# Modeling reduced data

Since our reduced data has many features due to node embeddings, we need to use robust models as XGBoost, Support Vector Machine and a Neural Network. The metric chosen metric for this evaluation is F1-Score because both classes have the same weight

## Preparing environment

In [1]:
import pandas as pd
import numpy as np
import sys
from sklearn.metrics import f1_score, make_scorer
from sklearn.model_selection import KFold, cross_val_score, RandomizedSearchCV
from xgboost import XGBClassifier
import tensorflow as tf
from tensorflow.keras.models import Sequential
from tensorflow.keras.layers import Dense, Dropout
from tensorflow.keras.callbacks import EarlyStopping
from tensorflow.keras.optimizers import Adam
from kerastuner import HyperModel
sys.path.append('../high_performance_employee_resign_prediction')
from utils import paths

  from kerastuner import HyperModel


## Importing data

In [2]:
train_df = pd.read_csv(paths.data_processed_dir('train_full_red_processed.csv'))
test_df = pd.read_csv(paths.data_processed_dir('test_full_red_processed.csv'))

In [3]:
# Saving id_colaborador for submission

id_col = test_df['id_employee_employee']

In [4]:
y = train_df['resign']

In [5]:
# Dropping unnecessary columns

X = train_df.drop(columns=['id_employee_employee', 'id_last_boss_employee', 'id_last_boss_boss', 'resign'])
X_test = test_df.drop(columns=['id_employee_employee', 'id_last_boss_employee', 'id_last_boss_boss'])

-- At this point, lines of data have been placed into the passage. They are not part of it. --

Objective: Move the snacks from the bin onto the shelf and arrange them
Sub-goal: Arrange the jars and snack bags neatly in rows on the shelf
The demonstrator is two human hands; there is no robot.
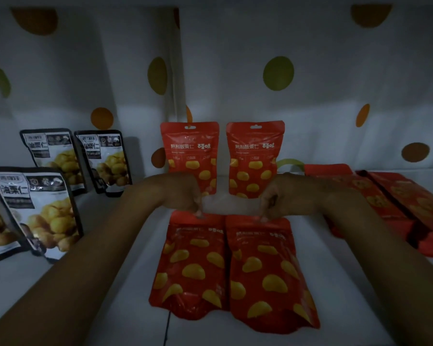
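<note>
Both hands (231, 198) pinch two red pouches (233, 265) — tops pointing away.

the bare strip of white shelf (230, 206) between the two standing red pouches (190, 158) at the back and the two front red pouches (193, 265) is taken up by both hands, left hand (185, 196) and right hand (278, 196). open shelf runs down the left of the front pair, bounded by black-and-white bags (35, 211). to the right, flat red packs (390, 201) crowd the side, leaving a narrower lane.
</note>
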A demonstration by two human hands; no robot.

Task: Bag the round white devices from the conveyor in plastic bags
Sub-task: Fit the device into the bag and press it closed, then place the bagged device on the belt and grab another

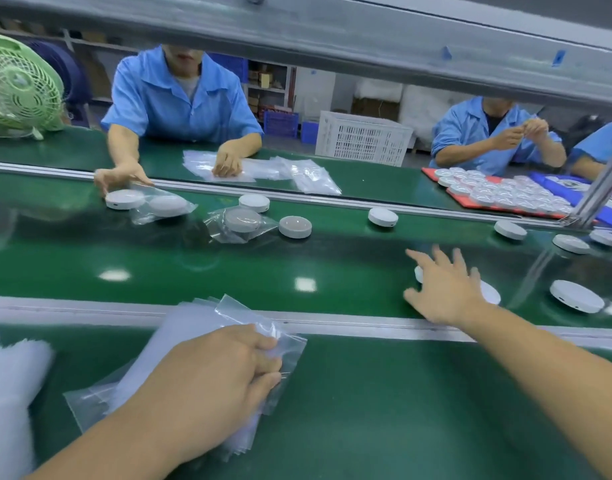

## Preparing cross validation

In [6]:
# Folding data

kf = KFold(n_splits=5, shuffle=True, random_state=42)

## Evaluating XGBoost Model

In [7]:
# Creating base model

xgb_base = XGBClassifier(random_state=42, eval_metric='mlogloss')

In [8]:
# Making cross-validation in xgboost

cv_results = cross_val_score(xgb_base, X, y, cv=kf, scoring='f1')
cv_results

array([0.71078431, 0.68888889, 0.72062663, 0.68632708, 0.725     ])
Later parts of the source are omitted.